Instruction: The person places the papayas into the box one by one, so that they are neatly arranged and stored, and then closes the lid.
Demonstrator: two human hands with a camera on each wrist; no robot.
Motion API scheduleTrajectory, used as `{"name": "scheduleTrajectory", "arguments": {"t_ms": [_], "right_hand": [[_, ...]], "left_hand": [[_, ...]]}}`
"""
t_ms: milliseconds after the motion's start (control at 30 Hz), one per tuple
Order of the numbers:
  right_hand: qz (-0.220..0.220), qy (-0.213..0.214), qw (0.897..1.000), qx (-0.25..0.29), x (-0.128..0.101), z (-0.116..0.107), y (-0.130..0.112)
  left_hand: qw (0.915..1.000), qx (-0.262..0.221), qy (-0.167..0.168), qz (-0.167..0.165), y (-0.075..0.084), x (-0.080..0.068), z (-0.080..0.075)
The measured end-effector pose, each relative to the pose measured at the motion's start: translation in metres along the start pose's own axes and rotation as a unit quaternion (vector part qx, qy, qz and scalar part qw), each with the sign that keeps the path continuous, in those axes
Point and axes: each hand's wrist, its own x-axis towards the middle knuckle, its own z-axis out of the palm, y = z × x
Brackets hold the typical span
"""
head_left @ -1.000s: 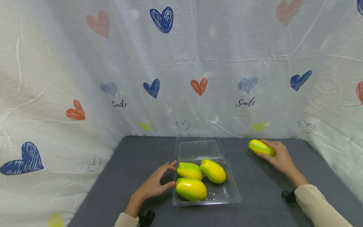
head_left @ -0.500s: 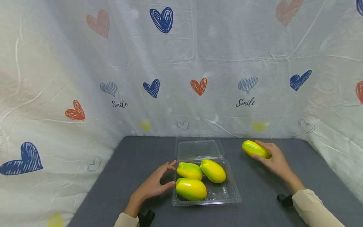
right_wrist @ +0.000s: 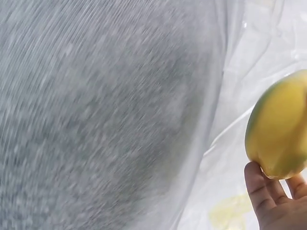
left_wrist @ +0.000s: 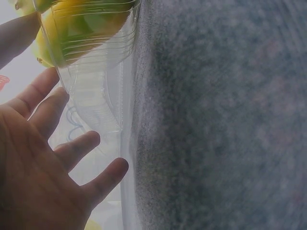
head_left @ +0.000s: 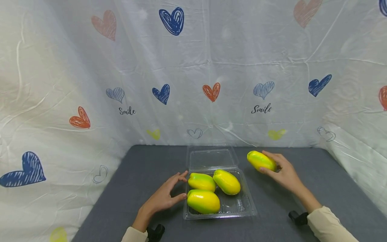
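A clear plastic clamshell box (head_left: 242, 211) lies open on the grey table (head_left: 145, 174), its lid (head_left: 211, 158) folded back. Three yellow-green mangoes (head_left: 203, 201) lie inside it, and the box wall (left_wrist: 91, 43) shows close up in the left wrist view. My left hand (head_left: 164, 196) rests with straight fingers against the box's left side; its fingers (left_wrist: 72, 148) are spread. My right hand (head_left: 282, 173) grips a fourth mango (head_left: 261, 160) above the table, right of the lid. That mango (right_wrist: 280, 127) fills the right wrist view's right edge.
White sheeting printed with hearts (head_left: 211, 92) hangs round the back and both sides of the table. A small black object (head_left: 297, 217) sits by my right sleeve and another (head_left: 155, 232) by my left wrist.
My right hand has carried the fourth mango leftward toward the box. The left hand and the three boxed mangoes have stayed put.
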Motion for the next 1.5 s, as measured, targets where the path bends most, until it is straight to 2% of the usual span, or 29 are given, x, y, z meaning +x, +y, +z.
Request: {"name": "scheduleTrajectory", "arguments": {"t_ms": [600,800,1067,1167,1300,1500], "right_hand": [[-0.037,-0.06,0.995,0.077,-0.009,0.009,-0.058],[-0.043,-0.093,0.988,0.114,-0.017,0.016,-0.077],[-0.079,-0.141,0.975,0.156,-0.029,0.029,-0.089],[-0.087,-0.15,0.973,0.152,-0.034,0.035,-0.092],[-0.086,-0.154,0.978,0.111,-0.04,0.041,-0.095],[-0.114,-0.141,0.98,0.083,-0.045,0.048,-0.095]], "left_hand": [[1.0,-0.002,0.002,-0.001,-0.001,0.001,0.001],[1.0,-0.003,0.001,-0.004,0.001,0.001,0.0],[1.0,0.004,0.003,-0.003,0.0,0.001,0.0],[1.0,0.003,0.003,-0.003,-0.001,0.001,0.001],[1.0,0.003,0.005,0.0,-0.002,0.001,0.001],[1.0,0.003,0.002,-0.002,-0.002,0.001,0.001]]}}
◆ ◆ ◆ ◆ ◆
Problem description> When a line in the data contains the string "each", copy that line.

Finished task>
Demonstrator: two human hands with a camera on each wrist; no robot.
The measured end-effector pose, each relative to the pose measured at the motion's start: translation in metres along the start pose's own axes and rotation as a unit quaternion (vector part qx, qy, qz and scalar part qw), each with the sign that keeps the path continuous, in those axes
Point and axes: each hand's wrist, its own x-axis towards the middle knuckle, its own z-axis out of the palm, y = z × x

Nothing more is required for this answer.